_WHAT YOU WILL DO_. Without omitting anything, copy the data exactly.

_DATA EXCERPT_.
┄┄┄┄┄┄

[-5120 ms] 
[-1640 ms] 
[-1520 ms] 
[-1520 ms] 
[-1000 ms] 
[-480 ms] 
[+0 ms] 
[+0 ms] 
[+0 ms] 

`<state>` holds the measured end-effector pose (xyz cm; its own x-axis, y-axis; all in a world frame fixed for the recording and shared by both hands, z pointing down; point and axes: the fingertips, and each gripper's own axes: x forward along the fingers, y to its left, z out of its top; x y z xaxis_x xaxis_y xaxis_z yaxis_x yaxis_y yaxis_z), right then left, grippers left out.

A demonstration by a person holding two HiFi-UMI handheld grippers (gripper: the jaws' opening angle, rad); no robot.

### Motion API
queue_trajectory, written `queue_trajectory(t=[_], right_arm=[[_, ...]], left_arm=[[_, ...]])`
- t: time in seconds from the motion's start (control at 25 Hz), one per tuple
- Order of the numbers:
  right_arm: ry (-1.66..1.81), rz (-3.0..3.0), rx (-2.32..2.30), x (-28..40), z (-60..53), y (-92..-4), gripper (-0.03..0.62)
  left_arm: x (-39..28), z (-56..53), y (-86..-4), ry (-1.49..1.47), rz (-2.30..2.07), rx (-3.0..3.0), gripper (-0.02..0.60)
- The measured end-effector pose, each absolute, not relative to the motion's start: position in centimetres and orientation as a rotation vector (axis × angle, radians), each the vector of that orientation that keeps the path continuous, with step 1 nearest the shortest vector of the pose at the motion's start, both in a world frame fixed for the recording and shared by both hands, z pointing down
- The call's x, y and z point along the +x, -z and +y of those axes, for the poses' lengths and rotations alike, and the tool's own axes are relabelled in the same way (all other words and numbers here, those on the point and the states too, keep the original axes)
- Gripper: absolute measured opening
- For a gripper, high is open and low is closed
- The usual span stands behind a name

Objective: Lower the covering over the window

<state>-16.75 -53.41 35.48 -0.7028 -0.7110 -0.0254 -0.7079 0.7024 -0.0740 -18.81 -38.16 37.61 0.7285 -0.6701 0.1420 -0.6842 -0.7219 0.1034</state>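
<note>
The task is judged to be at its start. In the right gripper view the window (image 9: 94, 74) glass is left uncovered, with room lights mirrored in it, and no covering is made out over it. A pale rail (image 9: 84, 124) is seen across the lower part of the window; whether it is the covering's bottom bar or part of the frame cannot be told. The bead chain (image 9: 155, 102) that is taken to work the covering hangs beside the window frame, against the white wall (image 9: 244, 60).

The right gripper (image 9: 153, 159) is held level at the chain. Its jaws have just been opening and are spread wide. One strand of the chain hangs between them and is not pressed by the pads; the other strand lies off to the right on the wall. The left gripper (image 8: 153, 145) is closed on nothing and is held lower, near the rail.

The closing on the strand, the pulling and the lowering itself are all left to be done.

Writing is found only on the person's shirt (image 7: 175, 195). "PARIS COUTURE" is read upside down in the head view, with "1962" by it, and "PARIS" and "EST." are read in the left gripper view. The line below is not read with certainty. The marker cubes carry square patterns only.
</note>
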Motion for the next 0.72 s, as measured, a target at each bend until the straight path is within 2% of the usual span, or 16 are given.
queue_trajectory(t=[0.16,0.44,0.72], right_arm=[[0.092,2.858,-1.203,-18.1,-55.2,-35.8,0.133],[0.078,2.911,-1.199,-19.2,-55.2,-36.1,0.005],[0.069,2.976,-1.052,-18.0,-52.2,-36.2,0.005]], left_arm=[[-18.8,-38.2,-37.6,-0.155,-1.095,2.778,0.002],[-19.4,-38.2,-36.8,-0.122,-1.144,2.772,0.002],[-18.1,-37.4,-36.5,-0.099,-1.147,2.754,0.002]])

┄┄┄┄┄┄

_WRITTEN ANSWER_.
[-5120 ms] 
[-1640 ms] 
[-1520 ms] 
[-1520 ms] 
[-1000 ms] 
[-480 ms] 
[+0 ms] 
[+0 ms] 
[+0 ms] 

`<state>` holds the measured end-effector pose (xyz cm; its own x-axis, y-axis; all in a world frame fixed for the recording and shared by both hands, z pointing down; point and axes: the fingertips, and each gripper's own axes: x forward along the fingers, y to its left, z out of its top; x y z xaxis_x xaxis_y xaxis_z yaxis_x yaxis_y yaxis_z), right then left, grippers left out.

A demonstration by a person holding two HiFi-UMI handheld grippers (gripper: the jaws' opening angle, rad); no robot.

### Motion API
queue_trajectory, written `queue_trajectory(t=[_], right_arm=[[_, ...]], left_arm=[[_, ...]])`
- t: time in seconds from the motion's start (control at 25 Hz), one per tuple
- Order of the numbers:
  right_arm: ry (-1.66..1.81), rz (-3.0..3.0), rx (-2.32..2.30), x (-28..40), z (-60..53), y (-92..-4), gripper (-0.03..0.62)
  left_arm: x (-39..28), z (-56..53), y (-86..-4), ry (-1.49..1.47), rz (-2.30..2.07), rx (-3.0..3.0), gripper (-0.02..0.60)
- The measured end-effector pose, each absolute, not relative to the motion's start: position in centimetres and orientation as a rotation vector (axis × angle, radians), each the vector of that orientation that keeps the path continuous, with step 1 nearest the shortest vector of the pose at the motion's start, both in a world frame fixed for the recording and shared by both hands, z pointing down
- The call's x, y and z point along the +x, -z and +y of those axes, for the poses' lengths and rotations alike, and the tool's own axes are relabelled in the same way (all other words and numbers here, those on the point and the states too, keep the original axes)
- Gripper: absolute measured opening
- For a gripper, high is open and low is closed
- The usual span stands behind a name

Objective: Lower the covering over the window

<state>-16.75 -53.41 35.48 -0.7028 -0.7110 -0.0254 -0.7079 0.7024 -0.0740 -18.81 -38.16 37.61 0.7285 -0.6701 0.1420 -0.6842 -0.7219 0.1034</state>
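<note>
The task is judged to be at its start. In the right gripper view the window (image 9: 94, 74) glass is left uncovered, with room lights mirrored in it, and no covering is made out over it. A pale rail (image 9: 84, 124) is seen across the lower part of the window; whether it is the covering's bottom bar or part of the frame cannot be told. The bead chain (image 9: 155, 102) that is taken to work the covering hangs beside the window frame, against the white wall (image 9: 244, 60).

The right gripper (image 9: 153, 159) is held level at the chain. Its jaws have just been opening and are spread wide. One strand of the chain hangs between them and is not pressed by the pads; the other strand lies off to the right on the wall. The left gripper (image 8: 153, 145) is closed on nothing and is held lower, near the rail.

The closing on the strand, the pulling and the lowering itself are all left to be done.

Writing is found only on the person's shirt (image 7: 175, 195). "PARIS COUTURE" is read upside down in the head view, with "1962" by it, and "PARIS" and "EST." are read in the left gripper view. The line below is not read with certainty. The marker cubes carry square patterns only.
</note>
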Motion for the next 0.72 s, as measured, a target at each bend until the straight path is within 2% of the usual span, or 16 are given.
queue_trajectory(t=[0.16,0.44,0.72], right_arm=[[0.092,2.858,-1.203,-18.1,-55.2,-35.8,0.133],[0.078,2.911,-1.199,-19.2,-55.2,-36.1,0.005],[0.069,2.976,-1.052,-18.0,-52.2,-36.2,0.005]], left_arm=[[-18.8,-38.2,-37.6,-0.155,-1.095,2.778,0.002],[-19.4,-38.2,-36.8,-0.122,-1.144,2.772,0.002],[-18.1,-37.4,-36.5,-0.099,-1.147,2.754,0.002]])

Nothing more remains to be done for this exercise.